Yesterday, I wrote about a scenario involving coffee in the workplace. Let me give you another story involving coffee and see if you agree with the boss’s opinion.
*This is a different workplace from the story yesterday.
The boss was spending his own money to buy coffee for the break room. He was buying coffee, coffee filters, sweetener and powdered creamer.
After spending his own money for months, he realized two things. 1. He was spending A LOT. And 2. The coffee was going FAST.
He declared to everyone in the building that they ALL needed to fork over some cash every month for coffee expenses.
“I don’t think so.” Was the response he received from a lot of people because they weren’t actually drinking the coffee. Why should they have to contribute to the coffee habits of their fellow employees.

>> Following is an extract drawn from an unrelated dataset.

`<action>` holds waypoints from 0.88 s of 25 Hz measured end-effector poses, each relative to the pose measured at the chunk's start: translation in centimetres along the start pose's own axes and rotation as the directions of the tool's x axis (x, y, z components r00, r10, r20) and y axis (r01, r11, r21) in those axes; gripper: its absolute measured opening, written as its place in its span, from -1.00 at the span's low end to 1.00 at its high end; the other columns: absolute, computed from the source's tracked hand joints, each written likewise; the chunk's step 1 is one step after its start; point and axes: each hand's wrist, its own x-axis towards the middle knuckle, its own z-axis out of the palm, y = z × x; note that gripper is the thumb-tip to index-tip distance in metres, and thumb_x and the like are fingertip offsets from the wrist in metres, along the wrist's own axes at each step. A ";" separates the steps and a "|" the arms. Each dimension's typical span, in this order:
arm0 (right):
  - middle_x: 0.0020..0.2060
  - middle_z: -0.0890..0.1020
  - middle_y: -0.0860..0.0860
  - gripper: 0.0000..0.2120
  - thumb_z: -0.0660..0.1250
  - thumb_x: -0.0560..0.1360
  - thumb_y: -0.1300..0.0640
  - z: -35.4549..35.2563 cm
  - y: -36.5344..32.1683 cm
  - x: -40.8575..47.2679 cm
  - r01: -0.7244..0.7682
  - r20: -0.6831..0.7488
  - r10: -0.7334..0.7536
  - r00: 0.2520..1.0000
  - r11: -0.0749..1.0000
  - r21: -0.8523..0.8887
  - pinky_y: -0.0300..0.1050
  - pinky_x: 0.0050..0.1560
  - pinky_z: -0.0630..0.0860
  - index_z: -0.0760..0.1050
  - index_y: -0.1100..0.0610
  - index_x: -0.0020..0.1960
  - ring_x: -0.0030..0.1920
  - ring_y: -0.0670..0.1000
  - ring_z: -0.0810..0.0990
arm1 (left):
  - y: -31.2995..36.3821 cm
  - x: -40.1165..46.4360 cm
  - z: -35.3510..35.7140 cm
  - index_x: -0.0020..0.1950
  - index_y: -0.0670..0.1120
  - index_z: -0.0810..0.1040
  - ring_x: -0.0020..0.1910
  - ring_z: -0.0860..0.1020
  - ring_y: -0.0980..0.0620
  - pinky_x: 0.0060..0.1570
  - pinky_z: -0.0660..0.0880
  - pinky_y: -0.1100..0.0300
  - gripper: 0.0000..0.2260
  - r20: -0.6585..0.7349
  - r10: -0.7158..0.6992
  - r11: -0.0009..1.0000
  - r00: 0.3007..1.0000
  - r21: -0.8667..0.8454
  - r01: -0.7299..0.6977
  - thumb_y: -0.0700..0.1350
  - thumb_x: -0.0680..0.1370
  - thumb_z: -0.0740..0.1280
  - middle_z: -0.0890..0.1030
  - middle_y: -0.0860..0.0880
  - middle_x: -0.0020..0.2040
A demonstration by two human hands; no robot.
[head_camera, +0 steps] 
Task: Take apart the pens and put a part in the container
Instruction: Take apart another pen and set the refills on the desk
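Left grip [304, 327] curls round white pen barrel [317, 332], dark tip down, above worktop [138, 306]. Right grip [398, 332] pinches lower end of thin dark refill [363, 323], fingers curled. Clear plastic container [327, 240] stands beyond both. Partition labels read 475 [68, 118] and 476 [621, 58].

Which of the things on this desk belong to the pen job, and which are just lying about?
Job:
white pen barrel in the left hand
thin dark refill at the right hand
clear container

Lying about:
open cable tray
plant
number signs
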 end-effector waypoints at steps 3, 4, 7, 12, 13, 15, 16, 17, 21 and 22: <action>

The boss finally settled on leaving a can next to the coffeemaker. Anyone who made themselves a cup of coffee was expected to make a donation.
My question is this: should the people who didn’t drink coffee have been forced to pay? Were they not being team players because they refused? Thoughts?
I think the two situations are different. This involves a commodity you choose not to partake in. If you aren’t consuming it, you shouldn’t pay for it. Washing the dishes does cost you time, but it’s often work time, and doesn’t occur too frequently. If everyone helps do a chore, it can build unity. It’s not a financial cost.
No they shouldn’t be forced to pay for it.
And asking for donations is tacky and inevitably the response to donating will be unequal, there will always be people who will consistently pay and people who won’t who both consume the coffee.
The boss took it upon himself to provide the coffee, if it became an expense he didn’t want to pay for anymore he should just stop and explain why. People will likely think he is being cheap, but that is a can of worms he opened by providing then deciding having coffee for his employees was more money than he was willing to spend.